The bridge was blocked with more cars.

No real surprise. There were clearings to either side of it, meandering open meadows.

Ben could see shapes out there, indistinct but there, all right.

As Joe backed up and swung the Jeep around, the headlights turned the clearing on the left to day. Ben kept looking, so did Nancy. He felt a serious necessity to scream, but he couldn’t. His lungs were empty. He sat on the edge of his seat, that cold, gnawing feeling in his guts.

Nancy kept shaking her head. “My God,” she whispered, defeated now. “My God.”

The meadow was full of scarecrows mounted up tight and secure on crossbars, except, of course, they weren’t scarecrows at all. They were people, maybe too hideous to even be called that. Corpses, really. Some recent, others decayed and withered into gray husks. And not just a few, but fifteen or twenty within the range of the headlights and many more hunched in the darkness beyond. Some were little more than skeletons dressed in the moldering cerements of the grave. They were not crucified as such, but lashed with wire, with ropes.

Joe idled there maybe two, three minutes, enough for the morbid impact of it to take root in their minds, to find soil and grow to ghastly fruition. When he pulled away, the fleshless skulls and cadaver faces faded, but were still livid and hurtful in their minds.

Nancy started sobbing.

Ruby Sue kept shaking her head as if it was beyond belief.

It was.

“Those people,” she said bleakly, “those people… oh, man, they must’ve dug ’em up or something. You think they dug ’em up?”

“Shut up,” Ben told her.

There was no argument on that and no time for one.

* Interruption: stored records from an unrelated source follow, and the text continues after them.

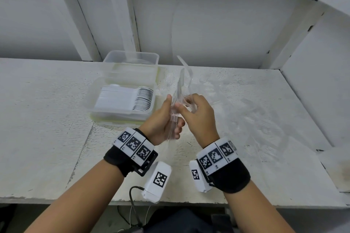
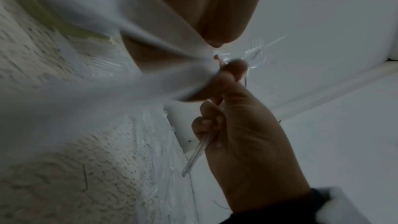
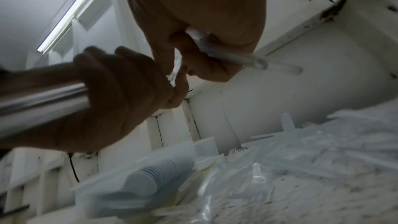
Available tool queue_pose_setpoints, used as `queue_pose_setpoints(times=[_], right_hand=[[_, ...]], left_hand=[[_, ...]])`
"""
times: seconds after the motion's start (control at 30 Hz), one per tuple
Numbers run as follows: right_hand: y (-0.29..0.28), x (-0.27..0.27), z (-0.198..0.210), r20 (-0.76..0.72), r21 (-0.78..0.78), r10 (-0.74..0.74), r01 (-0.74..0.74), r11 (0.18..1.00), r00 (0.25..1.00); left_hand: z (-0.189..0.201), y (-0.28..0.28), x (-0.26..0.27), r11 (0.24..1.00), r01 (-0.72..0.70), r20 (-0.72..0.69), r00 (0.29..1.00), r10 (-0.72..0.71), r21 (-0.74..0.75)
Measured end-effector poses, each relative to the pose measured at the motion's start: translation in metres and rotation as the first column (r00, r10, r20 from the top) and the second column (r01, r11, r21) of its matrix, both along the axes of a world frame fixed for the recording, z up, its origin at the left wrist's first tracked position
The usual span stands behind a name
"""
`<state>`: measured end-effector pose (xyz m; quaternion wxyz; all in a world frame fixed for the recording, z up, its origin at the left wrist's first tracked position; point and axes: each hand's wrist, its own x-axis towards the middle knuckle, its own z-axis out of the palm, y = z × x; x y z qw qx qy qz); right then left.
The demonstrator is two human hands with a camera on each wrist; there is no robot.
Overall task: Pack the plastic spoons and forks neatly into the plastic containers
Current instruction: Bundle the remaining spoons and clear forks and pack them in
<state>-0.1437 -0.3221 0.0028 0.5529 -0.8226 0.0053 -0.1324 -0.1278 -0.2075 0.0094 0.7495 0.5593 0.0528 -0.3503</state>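
Head view: white table [image 1: 47, 119] under me, white wall [image 1: 208, 24] behind, painted frame posts [image 1: 130, 17] along it. Loose clear cutlery pile [image 1: 236, 104] spreads over the table right of centre, hard to count, just past my hands. Container [image 1: 121, 100] sits left of my hands, open, with a neat row of white spoons [image 1: 142, 98] nested on edge inside, bowls at the right end. Second container [image 1: 130, 58] is behind it near the wall; contents unclear. A yellowish lid edge [image 1: 113, 120] shows under the front container.

My left hand [image 1: 164, 119] is curled round a bundle of clear forks [image 1: 180, 85], handles down through the fist, heads pointing up and away. My right hand [image 1: 197, 115] pinches at the same bundle from the right side, fingers bent on the pieces; right wrist view shows a clear handle [image 3: 247, 57] held under its fingers. Bundle is off the table, between both hands, right of the front container. Tines fan out unevenly. Marker bands [image 1: 134, 143] sit on both wrists.
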Motion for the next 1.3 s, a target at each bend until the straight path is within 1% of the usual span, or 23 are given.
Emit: queue_pose_setpoints(times=[0.07, 0.13, 0.23, 0.3, 0.4, 0.47, 0.6, 0.67, 0.73, 0.87, 0.97, 1.1, 1.2, 1.3], right_hand=[[0.001, 0.001, -0.002, 0.024, -0.096, -0.002, 0.004, 0.995, 1.000], [0.000, 0.001, -0.002, 0.001, -0.106, 0.004, -0.004, 0.994, 1.000], [-0.004, 0.002, 0.002, -0.084, -0.074, 0.018, -0.024, 0.997, 0.996], [-0.008, 0.000, 0.003, -0.121, -0.004, 0.023, -0.024, 1.000, 0.992], [-0.012, -0.003, 0.002, -0.173, 0.095, 0.053, -0.037, 0.995, 0.984], [-0.014, -0.006, -0.001, -0.202, 0.118, 0.082, -0.059, 0.991, 0.976], [-0.014, -0.008, -0.006, -0.240, 0.134, 0.117, -0.087, 0.987, 0.964], [-0.011, -0.008, -0.006, -0.224, 0.141, 0.120, -0.089, 0.986, 0.967], [-0.007, -0.010, -0.006, -0.180, 0.117, 0.107, -0.086, 0.989, 0.978], [0.000, -0.013, -0.011, -0.063, -0.023, 0.024, -0.025, 0.999, 0.998], [0.004, -0.014, -0.015, -0.005, -0.078, 0.023, -0.023, 0.997, 1.000], [0.006, -0.014, -0.016, -0.017, -0.068, 0.030, -0.031, 0.997, 0.999], [0.005, -0.014, -0.016, -0.062, -0.047, 0.061, -0.064, 0.997, 0.996], [0.003, -0.014, -0.013, -0.060, -0.039, 0.082, -0.084, 0.996, 0.995]], left_hand=[[-0.001, 0.003, 0.001, 1.000, 0.000, -0.001, 1.000, 0.000, 0.026], [-0.001, 0.004, 0.001, 0.999, 0.010, -0.002, 1.000, -0.010, 0.039], [-0.002, 0.003, 0.000, 0.998, 0.012, -0.004, 1.000, -0.012, 0.054], [-0.002, 0.002, 0.002, 0.999, -0.006, -0.002, 1.000, 0.007, 0.032], [-0.006, 0.004, 0.006, 0.996, -0.079, -0.017, 0.997, 0.078, -0.049], [-0.007, 0.005, 0.008, 0.985, -0.144, -0.021, 0.990, 0.143, -0.095], [-0.005, 0.002, 0.007, 0.971, -0.220, 0.008, 0.975, 0.222, -0.092], [-0.007, -0.001, 0.006, 0.969, -0.231, 0.031, 0.972, 0.235, -0.092], [-0.010, -0.003, 0.006, 0.968, -0.230, 0.043, 0.971, 0.235, -0.097], [-0.012, -0.004, 0.004, 0.965, -0.220, 0.049, 0.972, 0.229, -0.139], [-0.010, -0.003, 0.001, 0.963, -0.228, 0.100, 0.965, 0.243, -0.144], [-0.008, -0.002, -0.001, 0.951, -0.248, 0.130, 0.953, 0.274, -0.183], [-0.011, -0.001, 0.001, 0.954, -0.255, 0.152, 0.948, 0.279, -0.160], [-0.012, -0.002, 0.002, 0.948, -0.279, 0.137, 0.944, 0.300, -0.155]])
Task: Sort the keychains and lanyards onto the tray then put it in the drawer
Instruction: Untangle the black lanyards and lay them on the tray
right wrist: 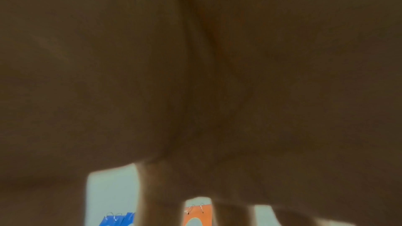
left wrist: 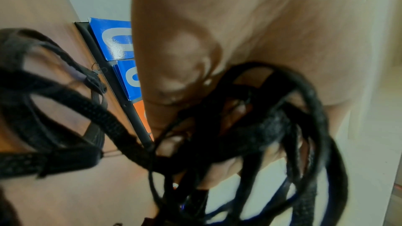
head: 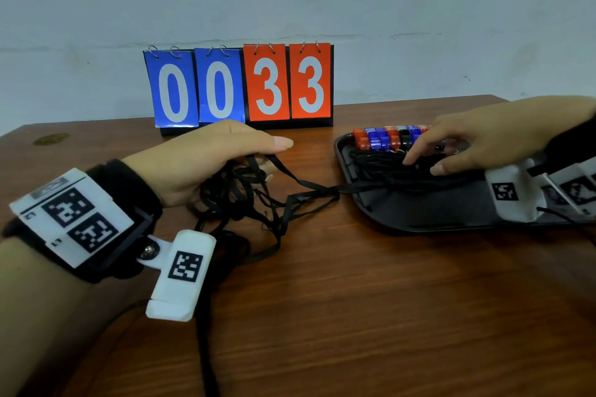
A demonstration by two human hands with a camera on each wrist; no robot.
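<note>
L hand clutches tangled lanyards mid-bench; R hand, fingers loosely spread, presses cords on tray w/ keychains.

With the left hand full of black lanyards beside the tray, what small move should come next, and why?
Probably carry the left hand rightward and lay its lanyards onto the tray. The bundle sits on the table, one strand already trails over the rim, and the right hand presses down the cords there.

left hand, grip on black lanyards
</note>
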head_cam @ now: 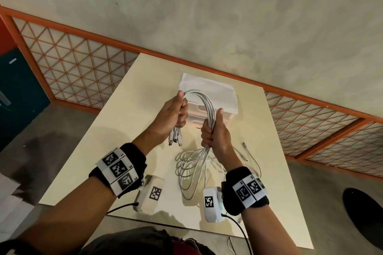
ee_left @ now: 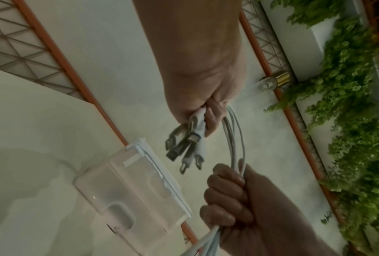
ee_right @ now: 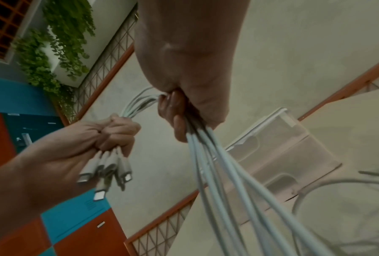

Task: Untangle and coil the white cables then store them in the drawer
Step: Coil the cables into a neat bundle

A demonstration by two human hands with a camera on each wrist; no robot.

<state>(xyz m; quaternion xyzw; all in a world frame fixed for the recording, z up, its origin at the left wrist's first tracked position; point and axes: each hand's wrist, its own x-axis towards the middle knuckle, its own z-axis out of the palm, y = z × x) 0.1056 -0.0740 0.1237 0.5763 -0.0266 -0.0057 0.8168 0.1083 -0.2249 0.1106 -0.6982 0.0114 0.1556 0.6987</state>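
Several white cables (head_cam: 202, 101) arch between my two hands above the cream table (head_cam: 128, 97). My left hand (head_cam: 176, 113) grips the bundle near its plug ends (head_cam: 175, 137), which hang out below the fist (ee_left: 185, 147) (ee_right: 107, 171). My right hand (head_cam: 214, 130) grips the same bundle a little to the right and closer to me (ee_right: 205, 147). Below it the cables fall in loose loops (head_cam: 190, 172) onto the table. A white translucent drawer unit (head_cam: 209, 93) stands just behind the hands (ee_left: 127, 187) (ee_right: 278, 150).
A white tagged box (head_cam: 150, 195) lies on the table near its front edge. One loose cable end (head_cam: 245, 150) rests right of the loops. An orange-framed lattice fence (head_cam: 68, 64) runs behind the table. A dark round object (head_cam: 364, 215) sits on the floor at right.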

The townspeople were making their appearance.

They walked straight up the road en masse towards the Jeep. Mostly men and women, a few children. There had to be thirty or more, marching in unison, although it was more of an inhuman shambling. They were organized and fixed of purpose. A wall of humanity, a throng of white faces and glaring unblinking eyes.

“I’m going through them,” Joe announced coldly. “I’m fucking plowing through them sonsabitches.”

Ben felt Nancy slump against him as the Jeep picked up speed.

He felt his flesh crawl in undulating waves as reality spun wickedly out of control, as his mind narrowed and squealed with white noise.

When the Jeep started hitting them, his brain fell into darkness.